Solved – Getting best fitted model using Auto ARIMA but prediction result is very bad

arimaforecastingrtime series

I saw this: time series – Poor prediction using ARIMA model
But the answers aren't clear and isn't directing to me for solving the problem I have.
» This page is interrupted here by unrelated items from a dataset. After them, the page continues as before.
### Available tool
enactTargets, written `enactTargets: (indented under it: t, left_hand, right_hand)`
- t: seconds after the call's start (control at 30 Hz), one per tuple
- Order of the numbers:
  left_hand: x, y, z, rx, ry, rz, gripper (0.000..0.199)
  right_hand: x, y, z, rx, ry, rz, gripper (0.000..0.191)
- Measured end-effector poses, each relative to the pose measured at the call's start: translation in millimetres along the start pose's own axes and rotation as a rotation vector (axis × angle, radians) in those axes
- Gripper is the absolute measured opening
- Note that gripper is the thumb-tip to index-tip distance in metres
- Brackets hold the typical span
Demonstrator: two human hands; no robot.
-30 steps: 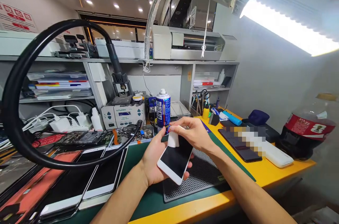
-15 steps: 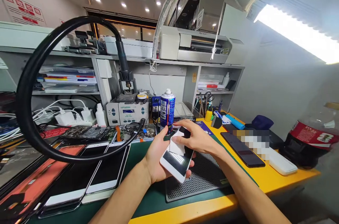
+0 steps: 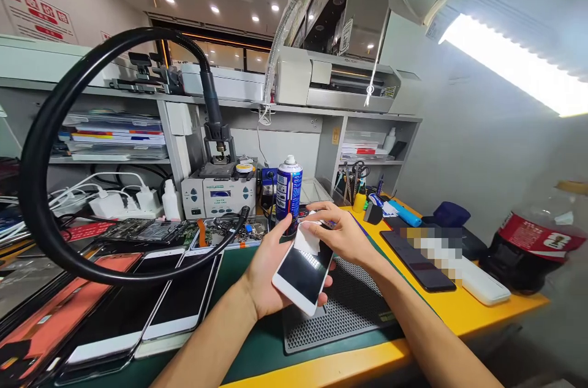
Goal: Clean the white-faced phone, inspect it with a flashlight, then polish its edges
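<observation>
A white-framed phone (image 3: 302, 276) with a dark, glossy screen lies tilted in my left hand (image 3: 266, 272), whose fingers wrap beneath it and show at its right edge. My right hand (image 3: 342, 234) pinches a small white cloth (image 3: 307, 237) against the upper part of the screen. Light reflects on the glass just below the cloth. Behind the phone's top end stands a blue spray can (image 3: 289, 192). Beneath both hands is a grey perforated mat (image 3: 340, 314) on a green mat (image 3: 248, 351).
Several phones (image 3: 179, 296) lie at the left under a looping black hose (image 3: 34, 192). A dark phone (image 3: 420, 262), a white power bank (image 3: 484, 284) and a cola bottle (image 3: 528, 247) are at the right. A control unit (image 3: 219, 196) stands behind.
The cloth and my right hand have moved slightly up the screen, uncovering more of the glass. The view has shifted a little. My left hand still holds the phone.
</observation>
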State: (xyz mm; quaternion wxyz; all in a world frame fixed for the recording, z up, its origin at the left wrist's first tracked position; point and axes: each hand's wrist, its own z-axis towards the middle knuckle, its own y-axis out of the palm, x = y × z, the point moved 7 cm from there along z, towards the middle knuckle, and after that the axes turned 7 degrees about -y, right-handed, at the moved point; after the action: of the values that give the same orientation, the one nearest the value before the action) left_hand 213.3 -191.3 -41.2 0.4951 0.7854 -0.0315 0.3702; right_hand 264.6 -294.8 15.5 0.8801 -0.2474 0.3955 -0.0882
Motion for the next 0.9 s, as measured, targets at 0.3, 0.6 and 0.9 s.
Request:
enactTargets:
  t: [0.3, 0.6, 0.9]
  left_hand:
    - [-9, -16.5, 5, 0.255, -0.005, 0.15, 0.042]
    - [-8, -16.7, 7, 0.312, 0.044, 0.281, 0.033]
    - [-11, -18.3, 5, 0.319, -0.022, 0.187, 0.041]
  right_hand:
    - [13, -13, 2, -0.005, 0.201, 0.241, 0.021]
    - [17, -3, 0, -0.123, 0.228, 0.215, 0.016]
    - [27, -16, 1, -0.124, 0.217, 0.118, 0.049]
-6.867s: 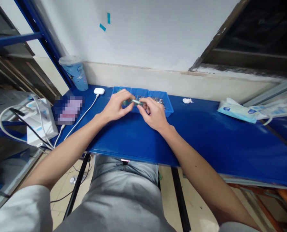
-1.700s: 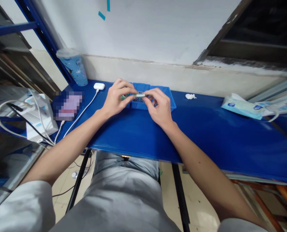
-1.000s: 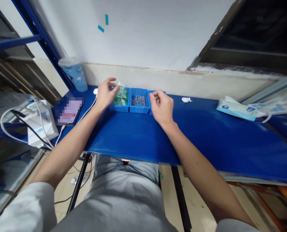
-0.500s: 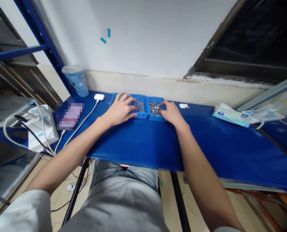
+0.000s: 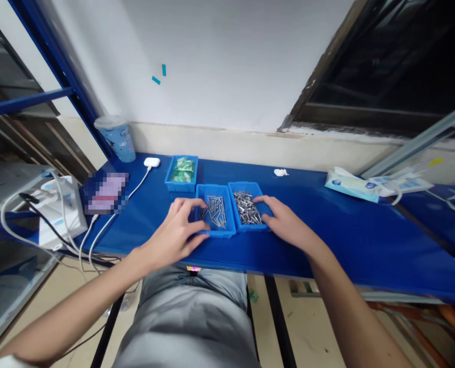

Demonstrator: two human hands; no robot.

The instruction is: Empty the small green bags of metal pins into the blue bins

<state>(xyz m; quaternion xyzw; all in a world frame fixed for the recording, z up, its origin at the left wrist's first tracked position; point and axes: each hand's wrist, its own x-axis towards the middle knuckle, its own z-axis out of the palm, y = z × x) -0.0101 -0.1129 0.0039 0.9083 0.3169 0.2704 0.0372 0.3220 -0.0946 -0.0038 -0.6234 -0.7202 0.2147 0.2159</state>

Using only AR is giving me better prediction whereas Auto arima told me to use ARIMA.

acf(diff(sunspots)) #check if there's any seasonal pattern
pacf(diff(sunspots))

ACF plot suggesting to use MA(2) as ACF is cutting off and PACF is decreasing slowly.

enter image description here
enter image description here

auto.arima(sunspots, start.p=0, max.p=3, start.q=0, max.q=3)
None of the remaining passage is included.